Continued political unrest and deepening financial crisis, plunge Hungary’s luxury market into chaos
Continued political unrest, following months of demonstrations against the changes in the Constitution implemented by the current government, coupled with a deep financial crisis have climaxed last week in the collapse of Malev, Hungary’s national airline, almost 66 years in operation. In an unprecedented situation in an E.U. country, the local and EU authorities have done little to prevent this dramatic outcome (compared to Alitalia’s case 2 years ago) which will result in a drop in tourism and a hike in airline tickets. Already, flight tickets to / from Budapest have become 20% more expensive, most regional airlines taking advantage of the complete grounding of Malev’s fleet.

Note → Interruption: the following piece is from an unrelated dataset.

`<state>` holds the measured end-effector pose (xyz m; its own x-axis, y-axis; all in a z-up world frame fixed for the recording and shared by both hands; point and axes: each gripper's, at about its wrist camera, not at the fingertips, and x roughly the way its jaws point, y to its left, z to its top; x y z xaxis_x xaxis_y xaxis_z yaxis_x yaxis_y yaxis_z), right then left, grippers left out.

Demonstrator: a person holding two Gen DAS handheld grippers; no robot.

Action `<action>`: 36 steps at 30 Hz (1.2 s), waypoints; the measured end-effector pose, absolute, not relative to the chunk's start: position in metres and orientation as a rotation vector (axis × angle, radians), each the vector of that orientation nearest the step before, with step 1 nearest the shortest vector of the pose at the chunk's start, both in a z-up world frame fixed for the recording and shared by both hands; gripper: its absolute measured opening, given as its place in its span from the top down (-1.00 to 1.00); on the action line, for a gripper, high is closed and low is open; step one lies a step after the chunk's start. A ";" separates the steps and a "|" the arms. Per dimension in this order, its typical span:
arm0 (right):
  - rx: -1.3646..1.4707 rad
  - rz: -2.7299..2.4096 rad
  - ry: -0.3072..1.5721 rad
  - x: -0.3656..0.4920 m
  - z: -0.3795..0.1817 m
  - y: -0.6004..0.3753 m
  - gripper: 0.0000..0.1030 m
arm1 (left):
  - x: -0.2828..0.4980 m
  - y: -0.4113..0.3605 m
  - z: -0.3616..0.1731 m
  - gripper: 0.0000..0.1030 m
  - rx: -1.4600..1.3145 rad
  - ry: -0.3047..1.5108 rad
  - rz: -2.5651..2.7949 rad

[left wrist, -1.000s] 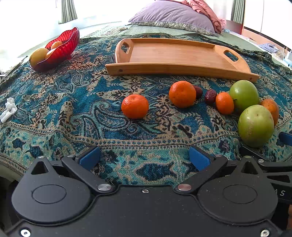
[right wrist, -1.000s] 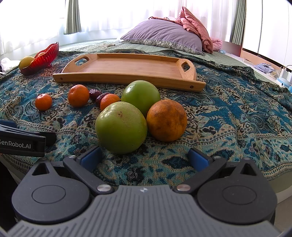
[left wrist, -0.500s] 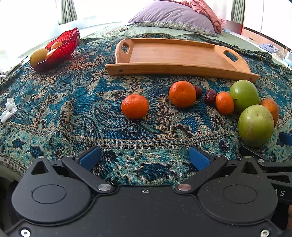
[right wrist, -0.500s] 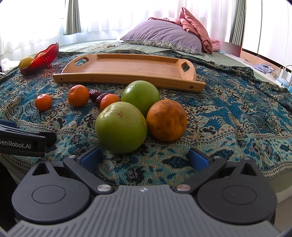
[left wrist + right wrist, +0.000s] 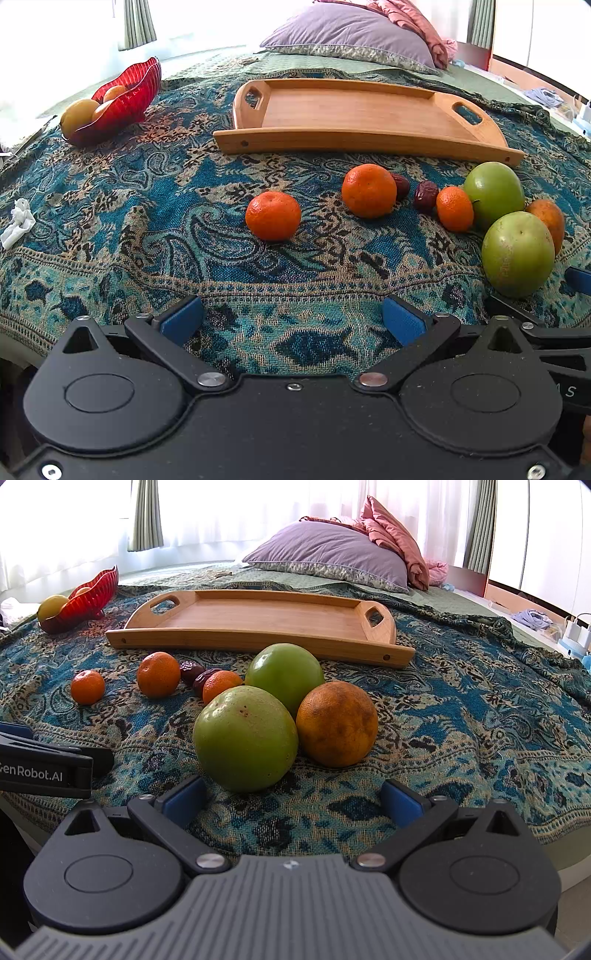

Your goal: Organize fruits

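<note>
Fruit lies on a patterned blue cloth in front of an empty wooden tray [image 5: 354, 110] [image 5: 258, 616]. Three small tangerines [image 5: 273, 216] [image 5: 368, 190] [image 5: 454, 208], two dark dates [image 5: 425, 195], two green apples [image 5: 245, 738] [image 5: 285, 675] and a large orange [image 5: 336, 723] form a loose row. My left gripper [image 5: 291, 321] is open and empty, near the cloth's front edge, in front of the left tangerine. My right gripper [image 5: 291, 801] is open and empty, just in front of the near green apple.
A red bowl [image 5: 125, 99] with yellow and orange fruit stands at the back left. A crumpled white paper [image 5: 16, 221] lies at the left edge. A purple pillow [image 5: 325, 554] lies behind the tray. The left gripper's side shows in the right wrist view [image 5: 44, 764].
</note>
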<state>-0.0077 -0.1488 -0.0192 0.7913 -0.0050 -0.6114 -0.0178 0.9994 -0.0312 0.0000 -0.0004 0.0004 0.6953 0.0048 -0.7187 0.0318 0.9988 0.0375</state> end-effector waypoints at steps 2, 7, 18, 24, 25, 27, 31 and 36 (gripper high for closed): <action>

New York and Beijing used to be the most profitable and most important routes from the point of view of wealthy travellers to Budapest, which has been seeing occupancy rates and average nightly room rates drop by at least 10% since the beginning of this year, the most affected being the luxury hospitality sector which has an oversupply. InterContinental and Four Seasons were last year sold for at least 50% of their value 5 years ago and other hotels are said to be for sale, especially in the capital of Budapest and the resort towns of Bük and Sárvár.
Roberto Cavalli, Emporio Armani, Fidji (Christian Dior) are among the luxury stores which closed in 2011. Market sources indicate a similar outcome for D&G and Escada among other possible closures this year. Hungary has been the worst performing luxury market for Louis Vuitton, Gucci and Burberry in Central Europe for the past 2 years.